Anne Duchesne, the hero of the film Happening, is an intelligent and serious 23-year-old woman who knows what she wants. It’s 1963 in southwest France, and if her leering university classmates judge her, the daughter of a working-class family, for her literary ambitions and for hooking up with local men, so be it. Played by Anamaria Vartolomei, Anne is economical with her words and her friendships. She rarely switches up her wardrobe or hairstyle. And when she learns that she’s pregnant, she immediately asks her doctor to terminate it. “I’d like a child one day,” she says later, “but not instead of a life.”
Based on the acclaimed author Annie Ernaux’s semi-autobiographical novel, Happening follows Anne as she seeks an illegal abortion. The director, Audrey Diwan, doesn’t indulge in melodrama; she takes a measured and minimalist approach to the story, immersing the audience in Anne’s perspective. The script, which Diwan co-wrote with Marcia Romano, has little dialogue or debate. Anne perceives her predicament in an almost mundane way: She simply wants to follow through on a personal decision. All her life, she’s been praised by her parents and her professors for being driven. Why is this choice any different? Why is her greatest asset beginning to feel like a flaw?

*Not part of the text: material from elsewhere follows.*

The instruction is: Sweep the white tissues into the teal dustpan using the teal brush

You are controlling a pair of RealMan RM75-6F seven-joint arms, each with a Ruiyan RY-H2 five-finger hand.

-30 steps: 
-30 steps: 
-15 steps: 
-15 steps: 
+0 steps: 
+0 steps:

Happening, which debuted last year at the Venice Film Festival and won the Golden Lion, screened at this year’s Sundance Film Festival as one of multiple projects about unwanted pregnancies. Two other movies—the drama Call Jane and the documentary The Janes—told stories of the clandestine network of volunteers in Chicago who helped women secure safe illegal abortions. Sundance coincided with the 49th anniversary of Roe v. Wade, the landmark decision that legalized abortion in the U.S. and that the conservative Supreme Court is poised to reverse. The thematic resonance was unavoidable. Call Jane in particular seemed like a direct response to some states’ restrictive new laws; scenes of post-Roe celebrations on the steps of the Supreme Court building highlight the immense effort to secure reproductive rights in the U.S.—and how much people stand to lose today. But Diwan’s work, which just landed her a BAFTA nomination, is timeless. Happening draws its power from its clear-eyed, human-level focus on how stifling it is to have one’s private choice judged and challenged at every turn. Diwan, after all, read Ernaux’s work after her own abortion and felt a connection with the character’s pain. In her adaptation, she sought to transcend any time period or genre.

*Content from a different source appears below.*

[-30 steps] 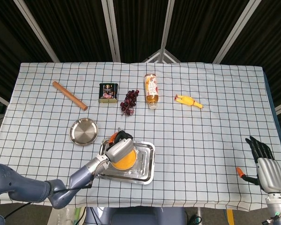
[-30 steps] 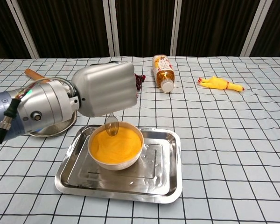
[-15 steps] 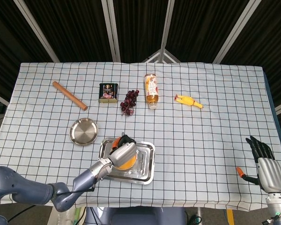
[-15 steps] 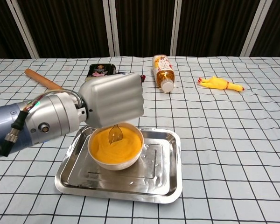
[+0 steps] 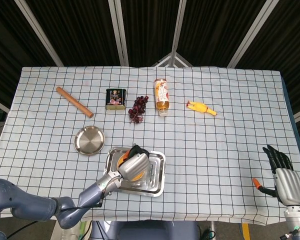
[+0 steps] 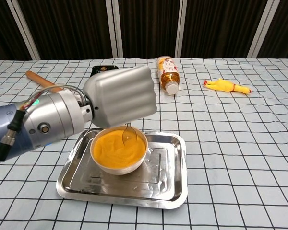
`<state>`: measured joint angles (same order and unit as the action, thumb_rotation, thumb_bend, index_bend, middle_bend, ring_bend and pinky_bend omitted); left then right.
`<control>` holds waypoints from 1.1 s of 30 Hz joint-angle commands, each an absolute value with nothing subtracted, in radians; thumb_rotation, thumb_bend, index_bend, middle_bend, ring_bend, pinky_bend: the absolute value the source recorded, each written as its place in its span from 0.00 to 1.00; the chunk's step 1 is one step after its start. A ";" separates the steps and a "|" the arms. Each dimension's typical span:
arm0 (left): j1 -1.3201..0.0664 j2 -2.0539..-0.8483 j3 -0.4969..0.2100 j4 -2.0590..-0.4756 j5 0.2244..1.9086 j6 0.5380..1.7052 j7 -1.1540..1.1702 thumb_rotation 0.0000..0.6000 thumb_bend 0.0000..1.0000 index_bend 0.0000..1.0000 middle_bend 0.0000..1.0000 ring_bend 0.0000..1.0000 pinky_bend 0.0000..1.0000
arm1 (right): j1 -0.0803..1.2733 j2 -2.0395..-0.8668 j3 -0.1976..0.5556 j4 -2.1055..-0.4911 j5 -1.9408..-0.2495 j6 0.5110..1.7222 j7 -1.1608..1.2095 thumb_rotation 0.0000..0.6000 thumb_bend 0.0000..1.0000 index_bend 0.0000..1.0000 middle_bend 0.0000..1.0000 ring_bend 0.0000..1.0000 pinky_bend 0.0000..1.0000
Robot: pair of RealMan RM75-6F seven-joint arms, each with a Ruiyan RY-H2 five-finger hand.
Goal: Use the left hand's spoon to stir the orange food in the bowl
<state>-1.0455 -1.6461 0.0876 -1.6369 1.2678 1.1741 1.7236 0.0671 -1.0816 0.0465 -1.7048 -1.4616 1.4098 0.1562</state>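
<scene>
Checked table point(image 5: 230, 150), tray point(image 6: 170, 187), bottle point(image 5: 161, 96)

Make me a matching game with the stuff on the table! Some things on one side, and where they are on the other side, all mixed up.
Things:
1. spoon
2. bowl
3. rubber chicken
4. bottle

Places:
A. lying on its side next to the grapes
B. sitting in the metal tray
C. held by the left hand, tip in the orange food
D. lying alone on the cloth, to the right of the bottle

Pairs: 1-C, 2-B, 3-D, 4-A
</scene>
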 commanded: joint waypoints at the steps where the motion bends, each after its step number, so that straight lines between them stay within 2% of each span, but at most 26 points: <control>1: -1.037 -1.619 0.084 -1.656 1.270 1.177 1.728 1.00 0.55 0.77 1.00 1.00 1.00 | 0.067 -1.082 0.047 -1.705 -1.461 1.409 0.156 1.00 0.34 0.00 0.00 0.00 0.00; 12: -1.013 -1.562 0.082 -1.652 1.280 1.160 1.709 1.00 0.55 0.77 1.00 1.00 1.00 | 0.067 -1.080 0.047 -1.709 -1.457 1.406 0.158 1.00 0.34 0.00 0.00 0.00 0.00; 23: -1.018 -1.612 0.073 -1.560 1.278 1.105 1.733 1.00 0.55 0.77 1.00 1.00 1.00 | 0.068 -1.077 0.047 -1.710 -1.455 1.403 0.168 1.00 0.34 0.00 0.00 0.00 0.00; 33: -1.008 -1.651 0.072 -1.546 1.305 1.088 1.696 1.00 0.55 0.77 1.00 1.00 1.00 | 0.068 -1.076 0.047 -1.711 -1.457 1.403 0.170 1.00 0.34 0.00 0.00 0.00 0.00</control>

Still, although the story is evergreen, pop-culture treatment of abortion has taken decades to convey such consistent emotional nuance. Films such as the 1951 noir Detective Story framed the choice as a disturbing plot twist, and in the 1970s and ’80s, the subject was catnip for schlocky and preachy TV movies (I Want to Keep My Baby!, The Choice) in which characters were essentially talking points for opposing political stances. Only fairly recently have films begun to treat the subject of abortion with real empathy. Some, such as 2004’s Vera Drake, captured the perspective of those performing the procedure. Others, including 2007’s 4 Months, 3 Weeks, and 2 Days and the 2020 Sundance darling Never Rarely Sometimes Always, examined women’s choices on an intimate level.
If these more thoughtful films understand the turmoil of attempting to obtain a safe abortion, Happening precisely understands the endeavor’s loneliness. Unlike Never Rarely Sometimes Always, the film does not offer Anne a single dependable ally to hold her hand. The man who impregnated her doesn’t want to help. When she confides in her closest friends, they tell her never to talk about abortion, out of fear that they’ll be implicated if she’s caught. She feels that she can’t reveal her pregnancy to her parents either—her mother in particular has invested too much in Anne succeeding in her studies.
Given Anne’s isolation, Happening eventually feels more like a psychological thriller than an abortion drama. Anne is not interested in debating ethics; she just wants to move on, and the film doesn’t dwell on her choice. Instead, it concentrates on the way those around Anne constantly intrude on her. Not only do they dismiss her decision, but they see her self-confidence as a challenge and a cruel invitation to impose their will onto her body. A classmate considers Anne’s pregnancy to be an excuse for worry-free sex. A doctor lies to her, pretending he can help her but prescribing medicine that strengthens the fetus instead. Anne is left utterly alone for wanting something that affects no one else’s body but her own.
Diwan uses a tight aspect ratio that narrows the screen, and she frequently tracks Anne from uncomfortably close behind, confining her further. The film can be unrelenting: Several graphic scenes make it challenging to watch, and more than once, I caught myself holding my breath. As the story’s weeks stretch into months, you can see the tension gather in Anne’s piercing gaze. It’s as if her eyes might set the screen aflame with her frustration, fury, and—eventually—panic.